Basic Electrical Theory: Understanding Electricity

Even though basic electrical theory was not understood until much later, electricity has existed in the world since the beginning of time.

Long before anyone heard the word electricity, people had seen lightning and experienced shocks from electric fish. Written work from the Ancient Egyptians dating back to 2750 BC mentioned a type of fish they called “Thunderer of the Nile”. They believed these fish were to “protect” all of the other fish.

Ancient writings from Pliny the Elder and other naturalists described a numbing effect when shocked by a catfish or a torpedo ray, and realized such a shock could travel along a conductive object.

However, electricity remained mostly a strange phenomenon until 1600, when the English scientist William Gilbert began to study electricity more closely.

Many other scientists, inventors and experimenters became fascinated with electricity and began their own research, which led to our understanding of electricity today.

Basic Electrical Theory: Electric Charge

Every piece of matter is made up of molecules and all molecules are made up of atoms. The elements in all atoms are protons, electrons and neutrons.

The negative charge is carried by electrons, while the positive charge is carried by the protons, and neutrons are naturally neutral. This means that the electric charge depends on how much electrons and protons it contains.

Electrical theory dictates that matter is positively charged if an atom in the matter contains more protons than electrons, and negatively charged if more electrons than protons are present.

Therefore, when considering polarity, how much charge an object has is equal to the total amount of charges of all the atoms. The coulomb (C) is used to measure the electrical charge, where 1 C equals 6.24 x 10^18 electrons or protons.

This calculation comes from Coulomb’s law, which states that the force experienced by two charges placed at a distance is directly proportional to the sum of the multiplied charges, and inversely proportional to the distance.

Basic Electrical Theory: Electric Current

In order for current to flow there must be a continuous path from the negatively charged source to the positive. 

Basic Electrical Theory

The electric charge moves to create current. How quickly the charge changes in a set amount of time determines the electric current. 

This current flows in the opposite direction of the way the electrons flow in the circuit. Because the electrons always flow from low potential to high potential (negative to positive), the electric current flows from positive to negative. 

The current will always take the path with the lowest resistance.

Basic Electrical Theory: Electric Resistance

How much opposition the conductor or metal wire presents to the electric current flow is the electrical resistance. The lower the resistance, the easier current will flow. Think of current like water flowing through a pipe, if the pipe is small there is more resistance to water flow, if the pipe is large the water will flow much easier. A larger wire size will allow more current to flow.

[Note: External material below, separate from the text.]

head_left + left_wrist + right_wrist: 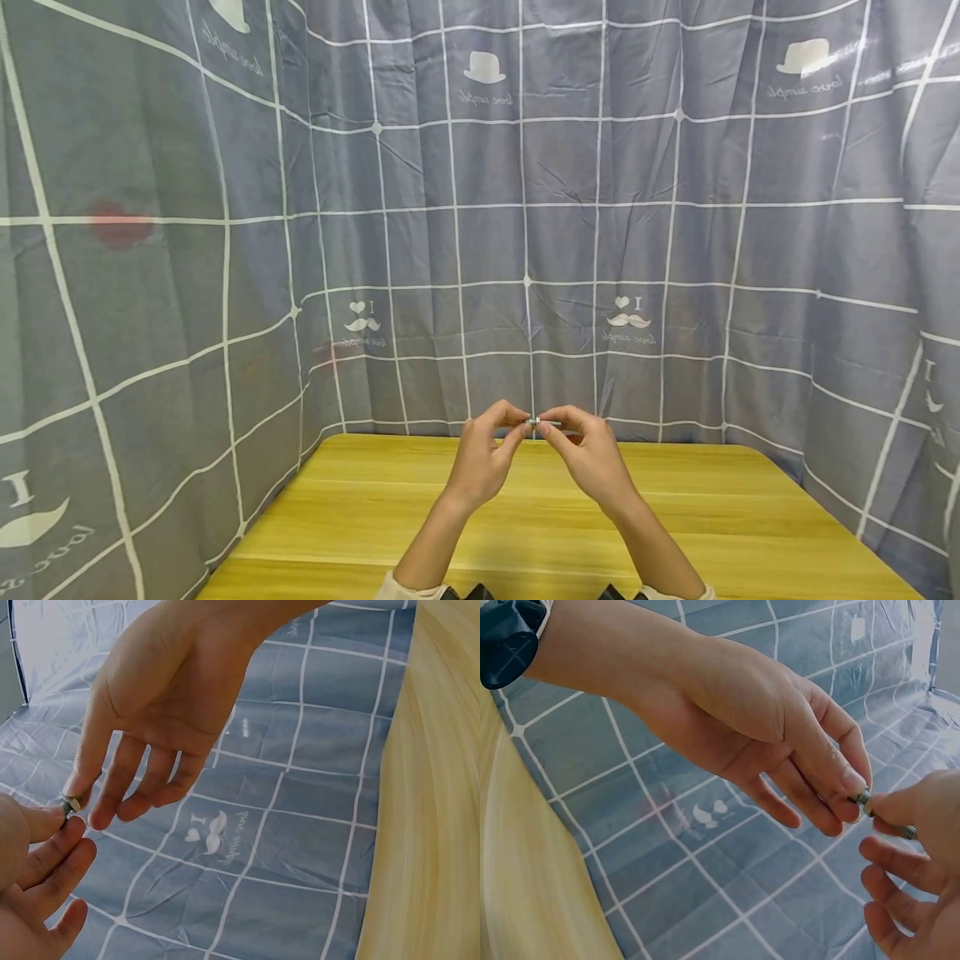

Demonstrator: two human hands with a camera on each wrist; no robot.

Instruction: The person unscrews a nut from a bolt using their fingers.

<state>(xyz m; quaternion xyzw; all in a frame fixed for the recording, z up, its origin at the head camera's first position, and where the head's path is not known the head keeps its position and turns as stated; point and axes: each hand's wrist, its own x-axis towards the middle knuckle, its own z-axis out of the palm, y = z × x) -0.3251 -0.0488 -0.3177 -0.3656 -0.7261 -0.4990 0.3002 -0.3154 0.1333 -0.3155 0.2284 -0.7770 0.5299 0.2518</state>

There are two basic ways in which resistive devices can be hooked up, series and parallel. Loads hooked up in series will affect the circuit current in different ways than in parallel.

Ohm's Law

Ohm's law was named after Georg Ohm, a German physicist who published a treatise in 1827.

Basic Electrical Theory

In it, he explained measurements of applied voltage and current by using a simple electrical circuit made with varying lengths of wire.

The law states that electrical current in a circuit or conductor will always be proportionate to the voltage across the conductor or circuit, and inversely proportional to the total  resistance.

Faraday's Law and Electromotive Force

The e.m.f. (electromotive force) is voltage generated by a source of energy, or by varying the magnetic field, as discovered by Faraday.

Faraday’s Law was developed when he showed that a conductor placed within a magnetic field with time variations, electric current would be induced.

The name – electromotive force – implies this is a force, when in fact the e.m.f. is the energy or potential per unit of charge. This potential is measured in volts.

Basic Electrical Theory: Electric Circuit

An electric circuit provides a path for the current to flow to a from a point. The electric current always flows from positive to negative, and takes the path with the least resistance.

An example of this is often seen when someone is working without wearing properly insulated footwear. The worker will experience an electrical shock, because the body offers a path towards the ground with very low resistance.

This means the body has become part of the circuit.

What is a Transistor?

A transistor is mainly used as either an amplifier or a switch. The transistor is made of semiconductor material, and is an important part of the circuit.

The device has three terminals (base, collector and emitter), one of which is used to turn the transistor ON or OFF. Inside there are two junctions of semiconductors.

Beyond the Basics: Further Reading

These are the electrical quantities used to describe basic electrical theory. You will find them in all electrical systems.

Some systems may be more complicated and complex, while others might be very simple, but every one will contain these quantities.